B.  Saran..................................................................................................... 11
Daftar Pustaka.................................................................................................... 12
 
 
 


 

BAB I

PENDAHULUAN

 

A.    LATAR BELAKANG

 

Lingkungan hidup merupakan salah satu komponen penting dalam kehidupan manusia. Selain menjadi tempat tinggal, lingkungan hidup juga menjadi penyedia sumber daya alam yang menjadi pemenuh kebutuhan manusia[1]. Lingkungan hidup juga merupakan ruang yang ditempati oleh mahluk hidup dan benda yang tidak hidup didalamnya.

 

Salah satu bagian dari lingkungan hidup tersebut adalah laut. Laut memiliki peran luar biasa dalam  penyediaan sumber daya alam yang tidak terbatas bagi manusia. Pengelolaan sumber daya yang ada di laut memberikan manfaat yang besar bagi manusia. Namun dalam  pengelolaan lingkungan laut tersebut, seyogyanya memiliki dampak terhadap lingkungan laut itu sendiri. Untuk bisa mempertahankan dan melestarikan sumber daya tersebut, maka salah satunya adalah dengan memberikan perhatian dalam perlindungan dan  pelestarian wilayah di lingkungan laut. Oleh karena itu, maka dibutuhkan suatu alat yang dapat mengontrol pihak yang melakukan pengelolaan lingkungan laut. Antara lain adalah dengan diadakannya suatu perangkat hukum yang isinya mengatur dan membantu dalam pelestarian lingkungan laut tersebut. Salah satu masalah terbesar dalam pelestarian lingkungan laut adalah adanya  pencemaran. Pencemaran lingkungan laut semakin banyak mendapat perhatian dari mata dunia internasional[2]. Hal tersebut disebabkan oleh dampak yang diakibatkan oleh aktifitas suatu Negara dalam melakukan pengelolaan laut mulai mengganggu ketersediaan sumber daya alam tersebut baik bagi Negara berpantai itu sendiri maupun bagi Negara-Negara lain dalam hal ini adalah Negara tetangga yang bersinggungan garis pantainya.

 

Pada awalnya pencemaran diusahakan untuk sedikit mungkin tidak menjadi masalah bagi Negara pantai maupun Negara lain, hal ini dikarenakan laut masih memiliki kemampuan untuk membersihkan dirinya sendiri, dengan tetap mempertahankan fungsi dari laut itu sendiri.

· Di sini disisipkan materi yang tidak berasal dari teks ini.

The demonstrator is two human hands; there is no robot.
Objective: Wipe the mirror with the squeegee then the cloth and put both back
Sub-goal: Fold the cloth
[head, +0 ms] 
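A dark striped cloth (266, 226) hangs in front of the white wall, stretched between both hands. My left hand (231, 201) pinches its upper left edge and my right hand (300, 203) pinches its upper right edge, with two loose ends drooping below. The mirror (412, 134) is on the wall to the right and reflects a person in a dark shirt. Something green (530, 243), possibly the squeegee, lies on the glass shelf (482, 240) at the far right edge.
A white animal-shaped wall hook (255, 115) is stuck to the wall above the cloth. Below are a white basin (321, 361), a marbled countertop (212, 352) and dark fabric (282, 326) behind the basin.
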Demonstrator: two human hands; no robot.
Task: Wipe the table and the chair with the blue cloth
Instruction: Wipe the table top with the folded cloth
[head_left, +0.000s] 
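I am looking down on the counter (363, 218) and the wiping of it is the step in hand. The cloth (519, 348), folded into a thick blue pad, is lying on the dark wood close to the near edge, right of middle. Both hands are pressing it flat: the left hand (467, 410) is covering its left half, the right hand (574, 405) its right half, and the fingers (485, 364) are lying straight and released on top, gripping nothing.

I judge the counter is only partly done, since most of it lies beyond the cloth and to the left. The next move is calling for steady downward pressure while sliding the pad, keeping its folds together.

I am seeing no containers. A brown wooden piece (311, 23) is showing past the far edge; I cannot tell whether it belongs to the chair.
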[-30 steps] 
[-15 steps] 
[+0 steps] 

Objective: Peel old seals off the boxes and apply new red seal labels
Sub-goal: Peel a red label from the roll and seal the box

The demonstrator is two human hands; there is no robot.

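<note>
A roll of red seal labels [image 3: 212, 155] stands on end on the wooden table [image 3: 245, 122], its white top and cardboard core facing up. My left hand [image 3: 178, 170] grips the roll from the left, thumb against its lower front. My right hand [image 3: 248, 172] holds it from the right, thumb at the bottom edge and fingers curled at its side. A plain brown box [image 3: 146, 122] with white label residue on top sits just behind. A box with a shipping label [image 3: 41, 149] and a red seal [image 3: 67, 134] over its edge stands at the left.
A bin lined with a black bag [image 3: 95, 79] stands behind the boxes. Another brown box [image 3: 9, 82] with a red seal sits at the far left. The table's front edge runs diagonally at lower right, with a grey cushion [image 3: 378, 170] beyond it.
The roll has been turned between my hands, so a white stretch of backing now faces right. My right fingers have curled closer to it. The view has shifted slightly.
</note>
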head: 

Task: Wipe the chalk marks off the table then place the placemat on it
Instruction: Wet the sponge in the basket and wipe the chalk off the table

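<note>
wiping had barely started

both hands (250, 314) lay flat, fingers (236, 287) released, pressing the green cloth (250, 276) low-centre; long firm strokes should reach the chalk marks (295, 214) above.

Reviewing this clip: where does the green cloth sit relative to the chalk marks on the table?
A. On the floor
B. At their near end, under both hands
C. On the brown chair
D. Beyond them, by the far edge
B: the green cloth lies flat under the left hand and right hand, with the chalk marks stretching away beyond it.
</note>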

Hanya saja di era globalisasi ini seiring dengan meningkatnya teknologi membuat pemakaian laut semakin tinggi dan berakibat masuknya zat– zat baru ke dalam laut, ditambah lagi dengan zat–zat yang sebelumnya telah ada mengakibatkan penumpukan yang membuat laut menjadi kotor dan berkurang kualitasnya sehingga berpengaruh pada daya guna serta fungsi dari laut itu sendiri.

 

Dalam hal ini penulis mengambil salah satu kasus terjadi pada tahun 2009 lalu, dimana salah satu perairan di Indonesia tercemar oleh tumpahan minyak yang diakibatkan oleh negara lain. Tumpahan minyak tersebut berasal dari semburan ladang minyak di Australia yang bernama Montara. Proyek minyak lepas pantai tersebut gagal dalam melakukan pengeboran pada 21 Agustus 2009 lalu sehingga minyak yang berasal dari dasar laut menyembur dan mengotori perairan Australia dan menyebar hingga melewati batas ZEE Indonesia. Pencemaran ini merupakan masalah yang sangat penting bagi Indonesia. Hal ini dikarenakan bahwa pencemaran sudah memasuki wilayah Zona Ekonomi Eksklusif (ZEE) Indonesia. Zona Ekonomi Eksklusif itu sendiri diartikan sebagai suatu daerah diluar laut territorial yang lebarnya tidak boleh melebihi 200 mil diukur dari garis pangkal yang digunakan untuk mengukur lebar laut territorial, dimana Negara pantai memiliki hak-hak lebih di dalam daerah Zona Ekonomi Eksklusif ini. Antara lain adalah hak-hak untuk berdaulat. Perlu dilihat disini adalah bahwa perbedaan ZEE dengan Laut Teritorial adalah bahwa di dalam ZEE Negara pantai hanya dapat menikmati hak – hak berdaulat, bukan kedaulatan penuh[3].

 

Akibat dari pencemaran tersebut, maka ada dampak yang dirasakan oleh Indonesia. Berbicara mengenai dampak jangka pendek dari pencemaran ini, hal tersebut akan dirasakan langsung oleh penduduk yang daerah sekitar (nelayan NTT). Sebagai contoh adalah usaha budidaya kelautan dan perikanan di Timor barat, Pulau Rote, Sabu dan Sumba gagal total. Padahal hampir sebagian besar warga NTT menggunakan wilayah laut timor sebagai mata pencahariannya. Hal ini mengakibatkan nasib kurang lebih 17 ribu warga NTT yang menggantungkan hidupnya dari laut terancam[4].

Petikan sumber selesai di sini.